### WORK REQUIRED
Check every line of the material below for the string "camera", and return the ones that have it.

##### DATA EXTRACT

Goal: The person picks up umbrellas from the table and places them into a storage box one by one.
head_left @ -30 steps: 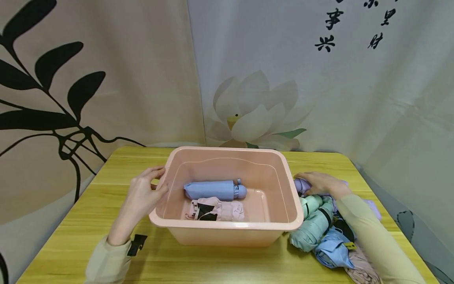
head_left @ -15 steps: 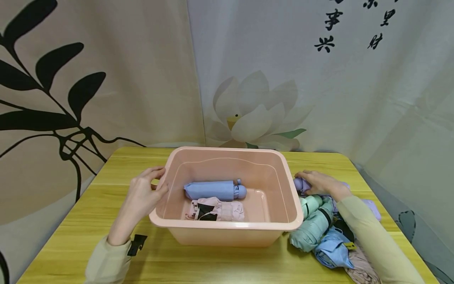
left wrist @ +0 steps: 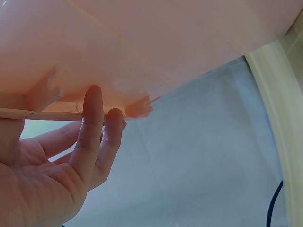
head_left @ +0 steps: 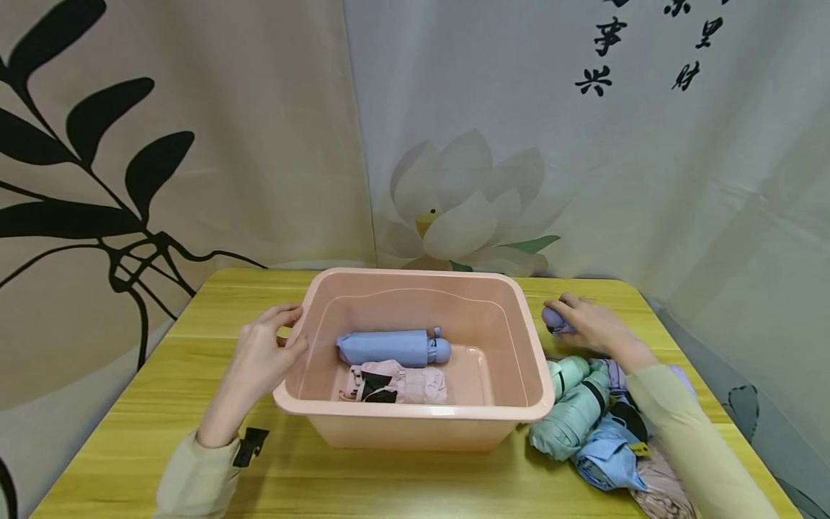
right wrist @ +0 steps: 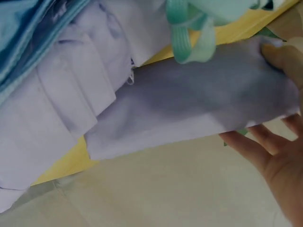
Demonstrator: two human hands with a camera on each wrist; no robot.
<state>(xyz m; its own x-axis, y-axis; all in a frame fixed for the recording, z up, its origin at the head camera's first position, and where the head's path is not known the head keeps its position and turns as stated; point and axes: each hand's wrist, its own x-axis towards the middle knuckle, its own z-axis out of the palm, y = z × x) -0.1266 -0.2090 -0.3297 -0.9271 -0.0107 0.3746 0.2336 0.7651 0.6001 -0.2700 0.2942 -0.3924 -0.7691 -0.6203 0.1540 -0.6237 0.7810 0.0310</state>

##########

### EXPECTED ANSWER
Demonstrator: two human hands with a camera on each wrist; no robot.
<state>(xyz m; its own x-axis, y-axis; all in a frame fixed for the recording, z up, its origin at the head camera's first position, and where the head's path is not known the head keeps its position and turns as stated; point and axes: each hand's wrist, its own x-axis towards the middle knuckle, its own z-axis out of the palm, y = z × x) -0.1266 -0.2090 -0.3297 -0.9271 -0.0107 0.3746 0.2336 0.7651 0.6001 -0.2700 0.2942 -0.3924 -0.7691 -0.6203 0.1540 -0.6237 0.7810 0.0310</state>

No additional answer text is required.